### Exercise
I would like each line of the data that holds the word "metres" copied out.

[[ Supplied data open ]]

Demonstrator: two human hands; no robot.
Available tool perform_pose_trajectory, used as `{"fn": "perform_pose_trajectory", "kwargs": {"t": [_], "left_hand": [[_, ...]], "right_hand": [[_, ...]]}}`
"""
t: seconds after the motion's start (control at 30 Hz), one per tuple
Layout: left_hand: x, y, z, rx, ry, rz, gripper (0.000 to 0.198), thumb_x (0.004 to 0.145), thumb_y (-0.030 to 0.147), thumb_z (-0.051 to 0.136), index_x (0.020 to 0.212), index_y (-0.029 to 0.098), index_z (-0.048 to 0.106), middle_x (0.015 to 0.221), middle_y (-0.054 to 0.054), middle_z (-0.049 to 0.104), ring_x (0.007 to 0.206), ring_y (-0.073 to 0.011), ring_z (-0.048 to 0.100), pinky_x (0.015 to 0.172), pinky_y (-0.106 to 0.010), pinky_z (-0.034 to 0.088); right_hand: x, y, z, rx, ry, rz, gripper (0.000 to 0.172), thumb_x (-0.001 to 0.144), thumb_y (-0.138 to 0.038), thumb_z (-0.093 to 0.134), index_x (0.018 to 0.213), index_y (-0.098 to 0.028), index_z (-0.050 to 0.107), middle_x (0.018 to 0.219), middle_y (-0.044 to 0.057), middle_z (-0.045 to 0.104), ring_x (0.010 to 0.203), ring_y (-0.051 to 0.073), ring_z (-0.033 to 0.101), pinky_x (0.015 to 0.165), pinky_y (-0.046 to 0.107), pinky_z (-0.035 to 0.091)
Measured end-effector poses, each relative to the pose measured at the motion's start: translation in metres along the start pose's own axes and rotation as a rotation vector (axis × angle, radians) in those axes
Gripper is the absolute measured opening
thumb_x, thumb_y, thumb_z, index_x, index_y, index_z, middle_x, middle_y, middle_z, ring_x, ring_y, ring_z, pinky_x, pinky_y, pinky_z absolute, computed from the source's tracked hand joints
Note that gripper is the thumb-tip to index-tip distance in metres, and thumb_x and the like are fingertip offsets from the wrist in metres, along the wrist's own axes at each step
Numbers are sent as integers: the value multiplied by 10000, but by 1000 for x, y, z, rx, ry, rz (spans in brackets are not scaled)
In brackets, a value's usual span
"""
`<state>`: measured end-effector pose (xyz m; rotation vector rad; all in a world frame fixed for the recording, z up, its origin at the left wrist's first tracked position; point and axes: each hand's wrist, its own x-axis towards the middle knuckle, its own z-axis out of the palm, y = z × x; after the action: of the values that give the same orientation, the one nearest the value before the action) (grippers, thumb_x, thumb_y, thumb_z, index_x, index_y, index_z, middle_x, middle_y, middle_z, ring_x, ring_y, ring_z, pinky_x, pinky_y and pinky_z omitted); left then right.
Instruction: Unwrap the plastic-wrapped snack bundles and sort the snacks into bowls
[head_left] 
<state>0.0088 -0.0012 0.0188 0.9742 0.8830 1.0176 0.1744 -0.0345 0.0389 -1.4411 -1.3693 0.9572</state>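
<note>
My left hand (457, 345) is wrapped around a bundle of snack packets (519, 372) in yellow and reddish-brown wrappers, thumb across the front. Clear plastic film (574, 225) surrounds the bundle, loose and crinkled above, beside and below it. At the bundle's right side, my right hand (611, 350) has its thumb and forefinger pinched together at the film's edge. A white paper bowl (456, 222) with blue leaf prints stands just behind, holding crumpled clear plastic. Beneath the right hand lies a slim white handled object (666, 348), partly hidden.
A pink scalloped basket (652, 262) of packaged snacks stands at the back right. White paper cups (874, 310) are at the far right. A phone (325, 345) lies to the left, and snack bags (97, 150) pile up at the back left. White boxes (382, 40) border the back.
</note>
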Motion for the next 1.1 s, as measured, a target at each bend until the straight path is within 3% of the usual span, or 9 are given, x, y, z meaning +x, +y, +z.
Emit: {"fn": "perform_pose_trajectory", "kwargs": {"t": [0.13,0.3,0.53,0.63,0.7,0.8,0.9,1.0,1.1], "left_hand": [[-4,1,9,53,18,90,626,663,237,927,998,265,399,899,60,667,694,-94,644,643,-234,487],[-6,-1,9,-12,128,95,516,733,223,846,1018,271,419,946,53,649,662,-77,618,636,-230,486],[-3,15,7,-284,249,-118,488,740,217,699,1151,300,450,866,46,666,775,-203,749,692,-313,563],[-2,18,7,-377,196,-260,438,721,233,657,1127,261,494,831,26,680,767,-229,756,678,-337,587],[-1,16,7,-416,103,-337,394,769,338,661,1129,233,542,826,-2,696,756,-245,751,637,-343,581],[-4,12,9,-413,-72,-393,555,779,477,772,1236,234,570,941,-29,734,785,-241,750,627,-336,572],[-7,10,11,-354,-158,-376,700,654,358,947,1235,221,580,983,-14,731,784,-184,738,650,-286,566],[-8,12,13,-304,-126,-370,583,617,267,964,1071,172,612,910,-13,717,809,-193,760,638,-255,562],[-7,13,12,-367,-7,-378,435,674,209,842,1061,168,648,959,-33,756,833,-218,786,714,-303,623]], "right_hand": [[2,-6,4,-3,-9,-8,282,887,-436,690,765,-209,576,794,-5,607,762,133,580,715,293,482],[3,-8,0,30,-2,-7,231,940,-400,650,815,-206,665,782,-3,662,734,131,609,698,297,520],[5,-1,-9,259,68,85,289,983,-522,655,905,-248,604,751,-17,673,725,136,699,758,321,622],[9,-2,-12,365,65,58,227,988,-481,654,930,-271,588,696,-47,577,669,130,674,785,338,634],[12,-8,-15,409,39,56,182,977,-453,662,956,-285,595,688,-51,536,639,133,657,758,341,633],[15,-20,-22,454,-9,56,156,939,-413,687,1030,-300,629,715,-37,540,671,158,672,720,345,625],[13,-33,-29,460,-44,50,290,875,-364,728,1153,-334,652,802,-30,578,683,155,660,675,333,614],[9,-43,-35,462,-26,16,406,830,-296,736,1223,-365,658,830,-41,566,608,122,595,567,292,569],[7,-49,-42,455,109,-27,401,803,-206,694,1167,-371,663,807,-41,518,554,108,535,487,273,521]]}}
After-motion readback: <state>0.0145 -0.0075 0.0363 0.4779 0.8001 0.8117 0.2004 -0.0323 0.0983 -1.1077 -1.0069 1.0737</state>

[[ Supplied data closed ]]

### Written answer
Measured end-effector poses, each relative to the pose measured at the motion's start: translation in metres along the start pose's own axes and rotation as a rotation vector (axis × angle, radians) in those axes
Note that gripper is the thumb-tip to index-tip distance in metres, and thumb_x and the like are fingertip offsets from the wrist in metres, along the wrist's own axes at each step

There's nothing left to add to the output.